へやじまい

引越し当日の朝、愛車を無事に見送った3時間後には引越し屋さんが来る段取りとなっていた。前日の送別会でだいぶ酔っ払ってしまい、帰ってからほとんど準備も何もせず寝てしまったのだが、洗面所周りが綺麗に残っており、時間に追われながらも箱にポイポイ物をいれてゆく。自分が持てる重さに、、、!と考えて詰めた結果、30箱くらいになってしまって引いている。開けるの大変では、、、?と一抹の不安を抱えつつ、時間に追われながら詰めていく。
引越し屋さんに頼むのはこっちに来た時と今回の2回目なのだが、全然詰め方がわからない。何も考えずにもう入れても大丈夫そうなところから詰めていき、箱のスペースが余るなら他のエリアのもの、重いならタオルとかトートバッグとかを適当に、、と入れているので、正直どこに何を入れたのかボンヤリとしている部分が多い。また、7月頭に塗ったネイルを落とそうと思ってもすでに除光液を詰めた後だったり、キレイめボトムスを勤務最終日に履いたはいいものの、ベルトはすでにどこかの箱の中だったりした。最終勤務日は腰にクリップをつけて堪え、上司に爆笑されるなど最後までドタバタだった。
そんな不安とたくさんの箱を抱えたまま、引越し屋さんがやってきた。どんどん運ばれていく荷物たち。前回もそうだったが、箱に入らない大きなパンダのスツールが恭しくプチプチに包まれていくのを、なんだか面白く感じてしまう。こっちに来る時は親が手伝いに来てくれて、掃除機を持ってきてくれていたので荷出しの後でも掃除機をかけられたのだが、今回は一人。掃除機を最後に積むようにお願いし、大きな家具が出されるとすぐに掃除機をかけて溜まったホコリを吸い出していて、なんだかこれ感じ悪く思われないかな、、と心配になった。背に腹はかえられませんが。
スタッフの中に女性もいて驚いたのだが、エッサエッサと男性と遜色なく仕事をしていてかなりかっこよかった。スタッフ同士仲がいいようで名前で呼び合っていたのだが、どうやら私と下の名前が同じようだ。

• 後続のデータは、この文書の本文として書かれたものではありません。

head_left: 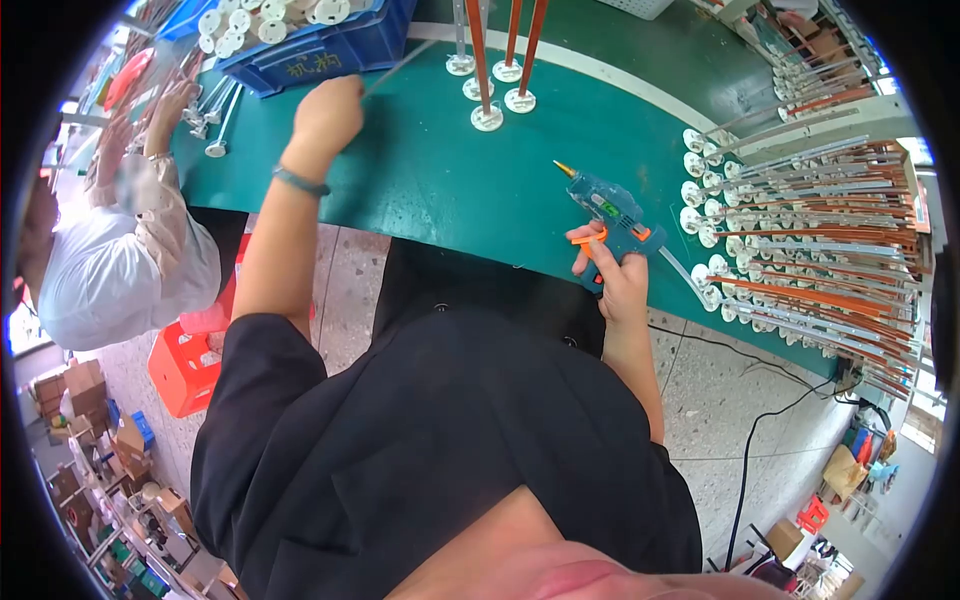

ちょっと面白いな、、と思いつつ、荷出し完了のサインを書いていると「実は先ほどいた女性のスタッフ、今は結婚して名字が違うんですが、、旧姓だとお客様と同姓同名なんですよ、、、」と責任者の方が教えてくれた。同姓同名(今は名字が変わってしまっているようだが)の人と出会ったことがなかったので、かなり驚いてしまった。どうやら依頼した段階で事務所で沸いていたよう。彼女はひらがな表記らしく、漢字まで一緒ではなかったのだけどなかなかない経験だな、、と笑ってしまった。
荷物を送り出した後、何もない部屋で一人横になる。今日はホテルに泊まって、翌朝に退去立会だ。
一人暮らしにしては広い1LDKの部屋。この辺の相場だとだいぶ高い部屋で、東京での一人暮らしの家賃のノリで契約してしまい、周囲から驚かれた部屋。がらんどうの部屋は声がよく響く。無駄に意味のない声を出して、反響を聞く。

夜は、職場のグルメなおじさんに「最後の夜にぜひ」と言われたところへ行こうか、私が友達をよく連れて行っていたところへ行こうか迷っている。最後のこの土地での晩餐。悩ましく思いながらひたすら部屋の掃除をし、ガス閉栓に立ち会い、ホテルのチェックインを済ませる。おじさんには予約をしないと入るの厳しいかもと言われていたので、前日にそれ言われても予約できんじゃん、、と思ったけれどイチかバチかで電話をしてみたらすぐ入れるとのことだったので、行ってみることにしたのだった。